# [Assignment]
Below are several records. Retype exactly those lines running from the one with "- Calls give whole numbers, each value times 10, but" through the one with "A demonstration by", end lines included, and no others.

# [Data items]

=== Section Start ===

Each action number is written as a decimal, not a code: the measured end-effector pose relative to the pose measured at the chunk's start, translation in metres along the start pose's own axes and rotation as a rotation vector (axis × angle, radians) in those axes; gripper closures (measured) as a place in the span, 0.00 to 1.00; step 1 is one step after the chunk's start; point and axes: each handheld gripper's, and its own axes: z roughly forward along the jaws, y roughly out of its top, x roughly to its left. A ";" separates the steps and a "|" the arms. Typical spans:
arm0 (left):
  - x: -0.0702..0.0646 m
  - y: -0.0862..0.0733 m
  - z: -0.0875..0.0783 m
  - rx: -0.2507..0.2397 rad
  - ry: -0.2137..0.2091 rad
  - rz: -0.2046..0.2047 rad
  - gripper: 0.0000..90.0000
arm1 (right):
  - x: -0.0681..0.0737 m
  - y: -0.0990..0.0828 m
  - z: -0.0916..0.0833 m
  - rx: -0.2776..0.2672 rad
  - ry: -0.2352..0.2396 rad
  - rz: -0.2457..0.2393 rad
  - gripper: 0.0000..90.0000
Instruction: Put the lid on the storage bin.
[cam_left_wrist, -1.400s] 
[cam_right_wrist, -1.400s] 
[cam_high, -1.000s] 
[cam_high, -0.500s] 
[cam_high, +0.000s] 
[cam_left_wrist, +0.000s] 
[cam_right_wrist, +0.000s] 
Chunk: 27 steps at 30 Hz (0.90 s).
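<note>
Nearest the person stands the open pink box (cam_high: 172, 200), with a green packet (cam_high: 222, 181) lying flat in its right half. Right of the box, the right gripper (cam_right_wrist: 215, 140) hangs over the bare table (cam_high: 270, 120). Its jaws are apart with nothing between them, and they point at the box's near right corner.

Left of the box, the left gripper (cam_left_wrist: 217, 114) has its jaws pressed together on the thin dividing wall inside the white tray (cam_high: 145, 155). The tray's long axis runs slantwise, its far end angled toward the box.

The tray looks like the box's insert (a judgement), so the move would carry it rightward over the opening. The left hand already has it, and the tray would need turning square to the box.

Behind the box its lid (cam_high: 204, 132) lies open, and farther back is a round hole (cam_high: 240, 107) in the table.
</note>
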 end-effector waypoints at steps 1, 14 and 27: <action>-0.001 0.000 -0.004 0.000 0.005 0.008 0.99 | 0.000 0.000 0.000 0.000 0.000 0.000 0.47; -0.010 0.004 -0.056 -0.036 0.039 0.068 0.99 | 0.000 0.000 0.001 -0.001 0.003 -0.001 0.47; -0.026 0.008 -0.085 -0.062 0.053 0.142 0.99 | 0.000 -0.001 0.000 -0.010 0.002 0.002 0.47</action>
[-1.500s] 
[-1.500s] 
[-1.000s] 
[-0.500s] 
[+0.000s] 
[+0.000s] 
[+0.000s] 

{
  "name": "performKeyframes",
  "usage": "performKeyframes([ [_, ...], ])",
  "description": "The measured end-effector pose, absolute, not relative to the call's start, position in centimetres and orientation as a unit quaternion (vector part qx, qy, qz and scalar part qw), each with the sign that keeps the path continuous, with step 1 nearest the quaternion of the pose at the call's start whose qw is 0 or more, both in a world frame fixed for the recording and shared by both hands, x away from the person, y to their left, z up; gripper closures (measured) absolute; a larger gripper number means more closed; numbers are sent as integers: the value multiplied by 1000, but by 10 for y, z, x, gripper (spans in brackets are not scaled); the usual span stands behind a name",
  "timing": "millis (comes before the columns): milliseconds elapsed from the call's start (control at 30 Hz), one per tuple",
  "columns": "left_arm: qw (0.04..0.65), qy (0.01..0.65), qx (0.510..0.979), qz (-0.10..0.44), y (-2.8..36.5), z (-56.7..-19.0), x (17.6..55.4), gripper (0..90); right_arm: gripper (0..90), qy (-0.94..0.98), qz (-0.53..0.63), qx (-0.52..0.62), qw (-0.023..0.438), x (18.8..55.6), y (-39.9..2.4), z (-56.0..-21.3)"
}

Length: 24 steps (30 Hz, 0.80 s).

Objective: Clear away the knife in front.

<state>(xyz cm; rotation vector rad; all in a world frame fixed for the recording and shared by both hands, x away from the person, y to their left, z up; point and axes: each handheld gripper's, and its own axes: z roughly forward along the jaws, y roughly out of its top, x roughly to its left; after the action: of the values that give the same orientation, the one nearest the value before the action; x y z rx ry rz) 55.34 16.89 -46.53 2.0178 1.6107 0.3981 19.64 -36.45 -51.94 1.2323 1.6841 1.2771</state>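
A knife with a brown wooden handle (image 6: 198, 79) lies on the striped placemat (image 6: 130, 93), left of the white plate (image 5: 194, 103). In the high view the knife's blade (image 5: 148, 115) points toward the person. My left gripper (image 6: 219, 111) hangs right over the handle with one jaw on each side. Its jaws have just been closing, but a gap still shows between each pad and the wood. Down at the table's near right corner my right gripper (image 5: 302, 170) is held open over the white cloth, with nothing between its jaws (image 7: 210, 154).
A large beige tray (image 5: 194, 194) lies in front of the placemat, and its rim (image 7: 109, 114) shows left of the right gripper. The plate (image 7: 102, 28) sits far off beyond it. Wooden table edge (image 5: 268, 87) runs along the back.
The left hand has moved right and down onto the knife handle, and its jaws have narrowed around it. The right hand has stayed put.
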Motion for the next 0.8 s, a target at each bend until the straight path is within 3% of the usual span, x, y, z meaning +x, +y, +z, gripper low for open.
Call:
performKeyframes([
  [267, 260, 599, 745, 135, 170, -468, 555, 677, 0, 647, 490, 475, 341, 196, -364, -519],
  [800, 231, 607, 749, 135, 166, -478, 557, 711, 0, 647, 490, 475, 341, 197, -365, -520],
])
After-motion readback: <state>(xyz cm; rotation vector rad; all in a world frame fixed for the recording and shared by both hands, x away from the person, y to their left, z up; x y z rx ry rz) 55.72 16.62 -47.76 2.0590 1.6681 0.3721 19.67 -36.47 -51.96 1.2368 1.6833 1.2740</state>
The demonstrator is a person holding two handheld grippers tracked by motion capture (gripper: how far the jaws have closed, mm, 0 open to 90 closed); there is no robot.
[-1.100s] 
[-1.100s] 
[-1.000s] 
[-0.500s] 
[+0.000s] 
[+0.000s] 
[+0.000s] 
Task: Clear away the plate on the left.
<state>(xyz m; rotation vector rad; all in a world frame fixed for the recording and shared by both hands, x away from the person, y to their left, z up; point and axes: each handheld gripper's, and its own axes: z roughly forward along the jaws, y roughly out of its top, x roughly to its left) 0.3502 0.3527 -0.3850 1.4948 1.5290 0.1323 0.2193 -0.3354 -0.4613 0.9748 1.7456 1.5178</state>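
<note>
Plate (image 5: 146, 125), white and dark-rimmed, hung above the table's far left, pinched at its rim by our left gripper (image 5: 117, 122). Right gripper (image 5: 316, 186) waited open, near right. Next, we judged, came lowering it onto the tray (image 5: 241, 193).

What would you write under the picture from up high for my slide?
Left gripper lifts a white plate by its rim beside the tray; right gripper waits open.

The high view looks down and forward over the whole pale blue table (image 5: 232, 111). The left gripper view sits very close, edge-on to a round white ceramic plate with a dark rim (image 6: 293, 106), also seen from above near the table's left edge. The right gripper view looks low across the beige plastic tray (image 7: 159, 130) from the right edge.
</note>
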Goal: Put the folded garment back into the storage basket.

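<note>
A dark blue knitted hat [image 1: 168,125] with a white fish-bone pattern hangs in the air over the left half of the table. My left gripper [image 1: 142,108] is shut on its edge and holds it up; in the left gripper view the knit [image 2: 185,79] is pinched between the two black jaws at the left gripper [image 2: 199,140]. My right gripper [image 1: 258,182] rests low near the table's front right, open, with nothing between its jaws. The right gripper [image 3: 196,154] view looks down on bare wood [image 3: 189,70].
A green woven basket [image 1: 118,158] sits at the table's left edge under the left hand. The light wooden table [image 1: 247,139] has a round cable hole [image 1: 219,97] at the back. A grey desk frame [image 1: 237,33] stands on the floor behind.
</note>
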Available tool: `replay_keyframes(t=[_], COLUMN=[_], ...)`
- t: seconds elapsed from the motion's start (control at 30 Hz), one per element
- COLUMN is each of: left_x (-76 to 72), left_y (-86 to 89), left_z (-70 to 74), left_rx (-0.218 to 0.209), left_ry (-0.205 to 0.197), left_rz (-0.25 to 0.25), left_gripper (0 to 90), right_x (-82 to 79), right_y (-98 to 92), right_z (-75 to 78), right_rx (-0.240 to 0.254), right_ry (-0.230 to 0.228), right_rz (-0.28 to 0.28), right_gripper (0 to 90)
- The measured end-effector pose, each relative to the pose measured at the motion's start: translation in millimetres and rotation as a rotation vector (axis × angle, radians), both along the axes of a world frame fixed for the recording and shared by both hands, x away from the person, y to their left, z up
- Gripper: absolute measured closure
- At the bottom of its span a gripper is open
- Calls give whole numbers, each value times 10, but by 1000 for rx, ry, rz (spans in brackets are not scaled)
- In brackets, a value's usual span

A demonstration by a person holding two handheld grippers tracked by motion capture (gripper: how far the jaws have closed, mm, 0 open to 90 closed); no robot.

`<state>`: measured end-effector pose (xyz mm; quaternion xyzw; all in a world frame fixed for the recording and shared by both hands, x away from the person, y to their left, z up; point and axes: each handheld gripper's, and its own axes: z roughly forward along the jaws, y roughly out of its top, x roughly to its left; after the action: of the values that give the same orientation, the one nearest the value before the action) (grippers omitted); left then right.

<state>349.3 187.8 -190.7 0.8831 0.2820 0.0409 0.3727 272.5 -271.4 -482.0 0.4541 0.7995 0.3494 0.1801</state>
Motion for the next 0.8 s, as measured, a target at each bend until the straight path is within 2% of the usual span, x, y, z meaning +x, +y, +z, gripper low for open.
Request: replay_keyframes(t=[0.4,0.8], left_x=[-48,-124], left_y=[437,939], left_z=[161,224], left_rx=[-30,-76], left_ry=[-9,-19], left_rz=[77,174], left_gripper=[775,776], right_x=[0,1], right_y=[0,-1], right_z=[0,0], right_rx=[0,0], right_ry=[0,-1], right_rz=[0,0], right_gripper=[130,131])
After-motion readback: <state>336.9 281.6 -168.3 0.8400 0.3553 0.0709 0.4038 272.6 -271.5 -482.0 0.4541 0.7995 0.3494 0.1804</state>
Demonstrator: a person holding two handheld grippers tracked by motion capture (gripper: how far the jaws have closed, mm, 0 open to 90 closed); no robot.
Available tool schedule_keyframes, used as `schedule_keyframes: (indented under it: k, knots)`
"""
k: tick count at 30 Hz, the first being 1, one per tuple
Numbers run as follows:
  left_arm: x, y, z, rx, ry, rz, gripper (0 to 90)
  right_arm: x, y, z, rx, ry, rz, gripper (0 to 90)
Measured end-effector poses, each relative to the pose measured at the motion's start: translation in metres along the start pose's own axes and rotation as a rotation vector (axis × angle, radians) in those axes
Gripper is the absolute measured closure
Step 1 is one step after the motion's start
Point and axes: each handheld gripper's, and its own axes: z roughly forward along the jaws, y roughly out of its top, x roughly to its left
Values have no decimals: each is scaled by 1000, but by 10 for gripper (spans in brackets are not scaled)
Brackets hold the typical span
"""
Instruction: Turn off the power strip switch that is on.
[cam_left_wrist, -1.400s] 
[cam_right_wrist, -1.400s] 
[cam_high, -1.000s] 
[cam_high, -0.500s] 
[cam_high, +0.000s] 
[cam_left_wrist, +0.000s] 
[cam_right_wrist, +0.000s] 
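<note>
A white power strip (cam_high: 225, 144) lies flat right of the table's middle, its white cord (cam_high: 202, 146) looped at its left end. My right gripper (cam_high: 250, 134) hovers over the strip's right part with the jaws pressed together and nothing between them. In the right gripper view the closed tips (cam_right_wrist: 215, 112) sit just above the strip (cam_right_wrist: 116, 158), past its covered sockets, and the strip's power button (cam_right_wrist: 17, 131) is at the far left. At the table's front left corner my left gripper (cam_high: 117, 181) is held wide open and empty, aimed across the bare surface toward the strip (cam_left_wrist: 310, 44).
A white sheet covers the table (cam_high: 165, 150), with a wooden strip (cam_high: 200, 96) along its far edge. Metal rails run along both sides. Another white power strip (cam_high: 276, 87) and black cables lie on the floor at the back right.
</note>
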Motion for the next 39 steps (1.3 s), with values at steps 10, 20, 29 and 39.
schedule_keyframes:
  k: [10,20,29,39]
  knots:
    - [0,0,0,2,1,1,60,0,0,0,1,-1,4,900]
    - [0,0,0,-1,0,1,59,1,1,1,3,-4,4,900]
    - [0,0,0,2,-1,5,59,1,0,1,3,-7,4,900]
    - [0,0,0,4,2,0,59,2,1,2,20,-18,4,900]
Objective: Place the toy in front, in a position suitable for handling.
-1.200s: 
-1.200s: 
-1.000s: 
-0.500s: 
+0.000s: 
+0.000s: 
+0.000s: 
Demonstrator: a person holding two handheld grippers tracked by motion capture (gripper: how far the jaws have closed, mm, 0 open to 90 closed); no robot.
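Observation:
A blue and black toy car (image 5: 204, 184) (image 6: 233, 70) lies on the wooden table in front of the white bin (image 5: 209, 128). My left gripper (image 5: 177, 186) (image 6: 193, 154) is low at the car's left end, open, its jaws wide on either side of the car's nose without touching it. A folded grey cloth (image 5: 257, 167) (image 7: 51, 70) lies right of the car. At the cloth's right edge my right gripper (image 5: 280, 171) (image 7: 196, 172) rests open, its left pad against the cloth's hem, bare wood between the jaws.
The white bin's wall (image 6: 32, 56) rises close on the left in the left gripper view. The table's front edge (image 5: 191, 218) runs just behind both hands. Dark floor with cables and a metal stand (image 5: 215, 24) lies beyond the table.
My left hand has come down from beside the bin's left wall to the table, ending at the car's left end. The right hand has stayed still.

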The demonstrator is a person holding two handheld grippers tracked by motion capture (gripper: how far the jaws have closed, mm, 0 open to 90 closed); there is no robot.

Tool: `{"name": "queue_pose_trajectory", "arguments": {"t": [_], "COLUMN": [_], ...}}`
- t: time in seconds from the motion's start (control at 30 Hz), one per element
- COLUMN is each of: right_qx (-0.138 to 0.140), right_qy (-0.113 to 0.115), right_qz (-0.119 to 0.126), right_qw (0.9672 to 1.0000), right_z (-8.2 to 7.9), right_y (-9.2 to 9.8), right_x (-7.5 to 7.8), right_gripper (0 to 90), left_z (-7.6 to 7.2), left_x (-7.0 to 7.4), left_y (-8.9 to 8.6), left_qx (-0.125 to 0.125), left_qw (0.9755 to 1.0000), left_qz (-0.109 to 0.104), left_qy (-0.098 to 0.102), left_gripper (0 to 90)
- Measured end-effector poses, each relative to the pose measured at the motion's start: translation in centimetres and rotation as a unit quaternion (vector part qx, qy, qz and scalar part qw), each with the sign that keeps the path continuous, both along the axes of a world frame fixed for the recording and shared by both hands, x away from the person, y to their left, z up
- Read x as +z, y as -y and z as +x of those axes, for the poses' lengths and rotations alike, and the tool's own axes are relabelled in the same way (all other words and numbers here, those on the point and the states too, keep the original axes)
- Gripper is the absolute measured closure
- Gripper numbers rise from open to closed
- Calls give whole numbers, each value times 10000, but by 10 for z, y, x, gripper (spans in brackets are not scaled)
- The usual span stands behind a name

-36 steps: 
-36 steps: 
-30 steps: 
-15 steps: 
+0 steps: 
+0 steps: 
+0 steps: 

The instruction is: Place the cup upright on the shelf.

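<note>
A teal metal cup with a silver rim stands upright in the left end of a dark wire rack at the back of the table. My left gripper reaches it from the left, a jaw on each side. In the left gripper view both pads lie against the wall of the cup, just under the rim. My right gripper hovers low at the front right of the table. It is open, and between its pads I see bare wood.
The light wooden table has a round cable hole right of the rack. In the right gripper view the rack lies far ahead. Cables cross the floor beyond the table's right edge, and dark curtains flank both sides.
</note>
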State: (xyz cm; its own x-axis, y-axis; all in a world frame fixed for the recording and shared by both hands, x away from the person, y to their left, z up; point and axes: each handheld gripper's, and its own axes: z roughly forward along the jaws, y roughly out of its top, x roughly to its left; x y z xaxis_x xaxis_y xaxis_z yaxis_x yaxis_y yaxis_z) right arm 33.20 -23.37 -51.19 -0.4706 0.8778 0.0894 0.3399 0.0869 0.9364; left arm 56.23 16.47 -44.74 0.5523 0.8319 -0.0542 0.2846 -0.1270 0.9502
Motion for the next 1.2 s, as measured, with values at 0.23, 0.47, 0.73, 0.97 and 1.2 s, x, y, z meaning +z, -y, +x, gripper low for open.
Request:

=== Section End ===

# [Completed task]
- Calls give whole numbers, each value times 10, but by 1000 for rx, ry, rz (spans in brackets are not scaled)
- In brackets, a value's usual span

A demonstration by a person holding two handheld grippers tracked by motion capture (gripper: how far the jaws have closed, mm, 0 open to 90 closed); no robot.

This exercise has been answered in full.